Yes, you would. So why is it that when we dress these scenes up with HBO glitz and glamour that all of a sudden they are socially acceptable? Is it because we actually love porn, but don’t want to admit that publicly? We don’t want to surf the dirty websites, but if we can get our porn via HBO (all on Netflix and/or Amazon Prime now, by the way), it’s like having our cake and eating it too. Porn without the social stigma. Porn that your spouse actually lets you watch. Porn you can rationalize.
How we deceive ourselvesWe are really good at deceiving ourselves and typically jump at any opportunity to do so. What’s so sad and ironic about Game of Thrones is that even though the actresses are much better paid, Emmy-awarded and more famous than the women in “pornos,” they are still just human beings and the emotional effect on them is the same. Most of them will never admit this, but the truth remains.
What’s so ironic and sad is that every once in a while, one of these A-list actresses does admit the disgust she feels about being in these sex scenes, but our culture’s insatiable addiction to porn and entertainment are always too much to consider changing how sex is portrayed.
Earlier this year, GQ and Esquire Magazine’s 2015 “Sexiest Woman Alive” Emilia Clarke made news when she told the Daily Mail she “can’t stand” the sex scenes she’s in on Game of Thrones.
The Daily Mail article by Sebastian Shakespeare reports, “Emilia, who plays the exiled princess Daenerys Targaryen, refused to appear in any more topless shots in the drama two years ago, according to her co-star Oona Chaplin, who disclosed that Emilia had told program bosses she ‘wanted to be known for my acting, not my breasts.’”
There’s obviously a lot of hypocrisy by Ms. Clarke in these quotes. I don’t use the “h-word” as a personal judgment toward Clarke but to again bring out the point that our entire culture wants the best of both worlds when it comes to sex. Being naked on screen is what made Clarke famous and is much of the reason why the show is so popular. It’s very double-minded.
If you want to get to the truth of how things are really perceived, you need to look no further than the wonderful world of website comments. One such comment in the Emilia Clarke article said, “We don’t watch you for your acting, love.” This is what’s really happening when these Hollywood actresses think they are being artistic on-screen with their bodies.
What they are really doing is creating a sexual bond with millions of men, just like Genesis 2:24 and 1 Corinthians 6:16 tell us takes place during sex: “The two will become one flesh.” In Matthew 5:28, Jesus tells us that to think about having sex with someone who isn’t your spouse is the same on the heart-level as actually doing it, so we shouldn’t be surprised by such responses.

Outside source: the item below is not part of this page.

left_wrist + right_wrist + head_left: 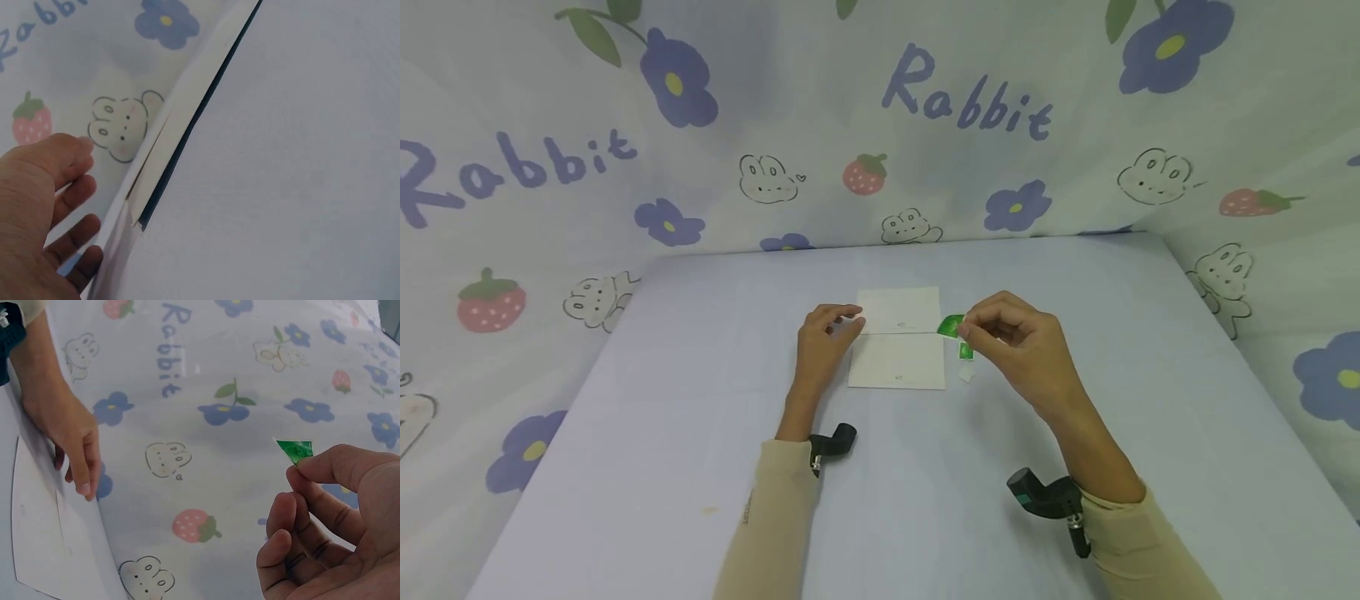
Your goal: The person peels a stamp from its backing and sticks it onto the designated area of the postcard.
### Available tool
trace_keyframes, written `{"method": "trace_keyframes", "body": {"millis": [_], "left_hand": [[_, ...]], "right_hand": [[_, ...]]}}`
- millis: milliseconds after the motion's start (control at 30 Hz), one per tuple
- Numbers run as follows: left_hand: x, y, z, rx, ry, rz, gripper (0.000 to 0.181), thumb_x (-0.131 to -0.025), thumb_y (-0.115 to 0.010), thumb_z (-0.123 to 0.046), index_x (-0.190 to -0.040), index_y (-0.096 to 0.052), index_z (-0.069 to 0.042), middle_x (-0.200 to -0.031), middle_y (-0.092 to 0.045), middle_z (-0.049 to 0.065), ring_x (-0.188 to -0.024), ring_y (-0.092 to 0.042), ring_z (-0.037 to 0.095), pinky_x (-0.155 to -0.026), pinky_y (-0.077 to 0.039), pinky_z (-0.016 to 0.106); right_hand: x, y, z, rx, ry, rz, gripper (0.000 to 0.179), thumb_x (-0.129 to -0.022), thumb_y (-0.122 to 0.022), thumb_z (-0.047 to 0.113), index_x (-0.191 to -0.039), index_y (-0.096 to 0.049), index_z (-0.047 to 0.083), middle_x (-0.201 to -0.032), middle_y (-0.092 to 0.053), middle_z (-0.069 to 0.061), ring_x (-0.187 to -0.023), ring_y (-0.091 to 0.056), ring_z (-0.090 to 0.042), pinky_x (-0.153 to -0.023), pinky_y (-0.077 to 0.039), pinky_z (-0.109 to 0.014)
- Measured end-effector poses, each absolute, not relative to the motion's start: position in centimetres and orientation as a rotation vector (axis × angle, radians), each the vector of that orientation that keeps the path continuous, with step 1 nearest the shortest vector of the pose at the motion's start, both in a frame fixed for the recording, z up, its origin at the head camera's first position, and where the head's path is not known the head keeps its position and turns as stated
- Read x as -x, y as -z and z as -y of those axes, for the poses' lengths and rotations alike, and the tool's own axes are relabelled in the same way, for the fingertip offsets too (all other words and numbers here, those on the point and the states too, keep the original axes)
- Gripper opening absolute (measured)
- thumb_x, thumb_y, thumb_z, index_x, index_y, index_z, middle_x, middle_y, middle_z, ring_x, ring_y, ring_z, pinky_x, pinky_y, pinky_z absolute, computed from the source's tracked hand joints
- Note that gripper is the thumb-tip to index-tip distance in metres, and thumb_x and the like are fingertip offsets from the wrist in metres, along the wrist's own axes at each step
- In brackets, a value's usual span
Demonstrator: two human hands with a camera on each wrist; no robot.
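A white folded card (pixel 897 362) lies opened on the table, its crease running left to right. My left hand (pixel 823 346) is at the card's left edge by the crease, thumb and fingers loosely bent, gripping nothing; whether it touches the card I cannot tell. In the left wrist view the card (pixel 169 150) appears edge-on, with a dark underside. Just off the card's right edge, my right hand (pixel 1022 346) pinches a green sticker-like piece (pixel 950 325) between thumb and index finger. This piece (pixel 295 450) looks shiny, pointed and white-edged in the right wrist view.
Below the right fingertips lie a small green rectangular piece (pixel 966 351) and a whitish scrap (pixel 966 373). A pale cloth covers the table (pixel 625 417). Behind it hangs a printed curtain (pixel 812 100) with rabbits, flowers and strawberries. Black cameras sit on both wrists.
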State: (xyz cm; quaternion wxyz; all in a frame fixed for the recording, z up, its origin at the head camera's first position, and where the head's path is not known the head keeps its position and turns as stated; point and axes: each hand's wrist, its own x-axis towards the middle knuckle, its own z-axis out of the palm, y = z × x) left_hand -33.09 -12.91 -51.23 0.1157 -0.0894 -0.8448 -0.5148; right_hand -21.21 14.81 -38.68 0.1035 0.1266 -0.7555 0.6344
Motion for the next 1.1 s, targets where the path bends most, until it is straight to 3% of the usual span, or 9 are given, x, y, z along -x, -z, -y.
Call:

Like a one-night stand, you have millions of men only interested in Clarke for her body. The announcement by Clarke that she will no longer be exposing hers is the same as the one-night stand being over. You can dress these episodes up with as much “art” as you want, but they are always going to just be a naked body to most of the men watching them.
Porn or Human DignityAnd if you think you can somehow filter out the porn and only take in the art, you are deceived and double-minded as well. Porn does what porn does: as soon as it enters the scene, it removes all dignity and humanity. All that is left is body parts and the consuming of other humans. You can’t keep someone’s dignity once you have already devoured it.
You don’t get porn and human dignity; you get porn or human dignity.